Bloch Brothers concentrated its advertising in rural areas where chewing tobacco was popular. Most of the signs were in nine states: West Virginia, Pennsylvania, Ohio, Kentucky, Illinois, Indiana, New York, southern Michigan, and western Maryland. There are also some signs along the west coast in California, Oregon, and Washington.

The company employed "space men" who would find barns and buildings that could easily be seen by passersby and negotiate a lease for sign space with the farmer or owner. Contract workers were paid by the square foot to paint the signs. As many as 4,000 Mail Pouch signs may have appeared on outdoor buildings. The average life of a sign was 30 to 40 years.

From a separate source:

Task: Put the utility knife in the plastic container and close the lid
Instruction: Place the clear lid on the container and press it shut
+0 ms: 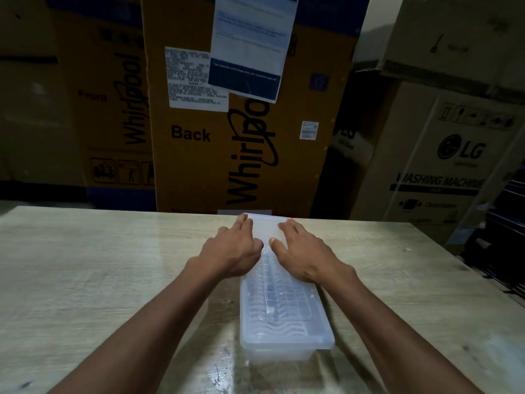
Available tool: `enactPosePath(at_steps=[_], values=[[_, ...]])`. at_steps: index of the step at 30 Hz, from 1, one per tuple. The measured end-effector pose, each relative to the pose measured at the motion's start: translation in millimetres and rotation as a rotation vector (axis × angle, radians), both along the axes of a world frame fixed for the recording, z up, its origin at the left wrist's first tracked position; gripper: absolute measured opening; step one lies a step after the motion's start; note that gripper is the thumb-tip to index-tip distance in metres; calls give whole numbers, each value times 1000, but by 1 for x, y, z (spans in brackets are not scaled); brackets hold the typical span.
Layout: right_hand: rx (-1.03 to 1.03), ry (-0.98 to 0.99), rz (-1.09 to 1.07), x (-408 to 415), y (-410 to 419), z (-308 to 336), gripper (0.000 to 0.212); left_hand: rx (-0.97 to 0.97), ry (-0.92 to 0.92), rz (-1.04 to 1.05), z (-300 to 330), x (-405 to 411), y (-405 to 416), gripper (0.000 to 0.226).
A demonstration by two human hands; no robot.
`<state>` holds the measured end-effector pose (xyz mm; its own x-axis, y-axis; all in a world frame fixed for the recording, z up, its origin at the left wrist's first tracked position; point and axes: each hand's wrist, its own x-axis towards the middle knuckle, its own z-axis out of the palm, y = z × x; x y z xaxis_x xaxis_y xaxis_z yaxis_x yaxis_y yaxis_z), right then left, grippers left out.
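Note:
A long translucent plastic container (287,339) lies lengthwise on the wooden table (99,265), its lid (284,311) lying flat on top. Both hands rest on the far half of the lid. My left hand (234,248) lies along its left edge with fingers spread toward the far corner. My right hand (304,251) lies on the right side, fingertips near the far end. Through the lid I see a ribbed grid and a faint dark shape; I cannot tell whether that shape is the utility knife.
Tall cardboard appliance boxes (216,123) stand right behind the table's far edge, with more boxes (443,166) at the right. The table's right edge runs diagonally near a dark stack (502,237).

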<state>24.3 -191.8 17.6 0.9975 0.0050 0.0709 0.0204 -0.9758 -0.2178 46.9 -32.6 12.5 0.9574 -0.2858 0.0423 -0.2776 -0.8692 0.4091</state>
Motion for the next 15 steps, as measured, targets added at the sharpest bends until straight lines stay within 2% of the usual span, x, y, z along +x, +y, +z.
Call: enactPosePath(at_steps=[5,12,15], values=[[15,-8,18,2,-2,3,64,55,29,-40,-4,17,5,73],[29,-25,3,4,-4,-3,64,-35,23,-59,-12,19,3,72],[47,-42,-15,6,-1,-2,62,-137,-10,-19,-14,17,5,65]])
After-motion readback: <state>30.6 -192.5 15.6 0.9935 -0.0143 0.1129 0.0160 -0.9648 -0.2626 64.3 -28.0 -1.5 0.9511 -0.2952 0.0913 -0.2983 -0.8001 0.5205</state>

By the 1960s, Bloch Brothers began cutting back on its sign-painting campaign, for several reasons. The rural population was declining as people moved to urban areas, television and radio were taking over the advertising market, new regulations governed tobacco advertising, and federal highways legislation barred outdoor advertising within 660 feet of a federally funded road. In 1969, the company stopped painting new barn signs. Within a few years, however, the company began repainting some signs. In 1974, Congress designated Mail Pouch signs as National Historic Landmarks. Harley Warrick, the last of the barn painters, painted a Mail Pouch sign on a clapboard wall inside the State Museum in Charleston in 1976.

The company, now owned by Swisher International, stopped painting signs in 1992. At that time, West Virginia had more than 200 Mail Pouch signs, mostly in the northern part of the state.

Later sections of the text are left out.